Your job with the data below is to output exactly the lines from the one holding "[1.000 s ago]" down to the one holding "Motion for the", both included, and no others.

====== Data excerpt

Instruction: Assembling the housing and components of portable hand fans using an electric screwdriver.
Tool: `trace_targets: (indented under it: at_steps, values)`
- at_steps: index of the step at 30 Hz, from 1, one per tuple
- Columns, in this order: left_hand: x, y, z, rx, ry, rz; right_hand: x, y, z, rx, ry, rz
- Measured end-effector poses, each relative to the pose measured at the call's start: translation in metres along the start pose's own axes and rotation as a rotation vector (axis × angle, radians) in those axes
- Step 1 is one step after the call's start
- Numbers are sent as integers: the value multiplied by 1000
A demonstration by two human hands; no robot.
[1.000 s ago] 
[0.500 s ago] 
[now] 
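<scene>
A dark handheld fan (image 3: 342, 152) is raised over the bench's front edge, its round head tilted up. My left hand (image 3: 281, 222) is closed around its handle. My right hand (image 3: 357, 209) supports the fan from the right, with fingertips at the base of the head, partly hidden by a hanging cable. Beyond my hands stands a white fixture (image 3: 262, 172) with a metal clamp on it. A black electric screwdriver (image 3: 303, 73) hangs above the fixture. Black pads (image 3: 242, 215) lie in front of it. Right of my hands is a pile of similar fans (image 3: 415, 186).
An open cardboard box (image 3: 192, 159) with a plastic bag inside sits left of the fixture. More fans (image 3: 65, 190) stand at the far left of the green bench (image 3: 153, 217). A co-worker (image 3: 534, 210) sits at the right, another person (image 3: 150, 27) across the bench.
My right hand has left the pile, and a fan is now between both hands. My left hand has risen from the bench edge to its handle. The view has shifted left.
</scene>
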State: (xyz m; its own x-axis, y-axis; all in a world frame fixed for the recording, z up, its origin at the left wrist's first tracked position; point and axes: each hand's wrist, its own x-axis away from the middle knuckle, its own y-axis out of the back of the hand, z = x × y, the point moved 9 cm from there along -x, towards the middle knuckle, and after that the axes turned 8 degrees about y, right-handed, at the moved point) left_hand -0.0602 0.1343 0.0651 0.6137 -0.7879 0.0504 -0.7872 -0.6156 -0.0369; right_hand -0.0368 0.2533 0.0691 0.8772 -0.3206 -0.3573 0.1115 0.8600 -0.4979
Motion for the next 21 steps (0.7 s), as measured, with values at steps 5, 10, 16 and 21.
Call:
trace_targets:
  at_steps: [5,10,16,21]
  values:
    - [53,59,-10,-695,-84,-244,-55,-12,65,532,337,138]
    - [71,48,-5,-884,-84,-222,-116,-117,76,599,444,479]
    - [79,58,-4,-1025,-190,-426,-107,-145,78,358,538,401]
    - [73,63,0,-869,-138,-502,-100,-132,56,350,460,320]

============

• Answer to the exercise
[1.000 s ago] 
[0.500 s ago] 
[now] 
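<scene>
A dark handheld fan (image 3: 342, 152) is raised over the bench's front edge, its round head tilted up. My left hand (image 3: 281, 222) is closed around its handle. My right hand (image 3: 357, 209) supports the fan from the right, with fingertips at the base of the head, partly hidden by a hanging cable. Beyond my hands stands a white fixture (image 3: 262, 172) with a metal clamp on it. A black electric screwdriver (image 3: 303, 73) hangs above the fixture. Black pads (image 3: 242, 215) lie in front of it. Right of my hands is a pile of similar fans (image 3: 415, 186).
An open cardboard box (image 3: 192, 159) with a plastic bag inside sits left of the fixture. More fans (image 3: 65, 190) stand at the far left of the green bench (image 3: 153, 217). A co-worker (image 3: 534, 210) sits at the right, another person (image 3: 150, 27) across the bench.
My right hand has left the pile, and a fan is now between both hands. My left hand has risen from the bench edge to its handle. The view has shifted left.
</scene>
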State: (xyz m; its own x-axis, y-axis; all in a world frame fixed for the recording, z up, its origin at the left wrist's first tracked position; point and axes: each hand's wrist, its own x-axis away from the middle knuckle, its own y-axis out of the back of the hand, z = x × y, the point moved 9 cm from there along -x, towards the middle knuckle, and after that the axes turned 8 degrees about y, right-handed, at the moved point) left_hand -0.0602 0.1343 0.0651 0.6137 -0.7879 0.0504 -0.7872 -0.6156 -0.0369; right_hand -0.0368 0.2533 0.0691 0.8772 -0.3206 -0.3573 0.1115 0.8600 -0.4979
Motion for the next 21 steps (0.7 s), as measured, with values at steps 5, 10, 16 and 21.

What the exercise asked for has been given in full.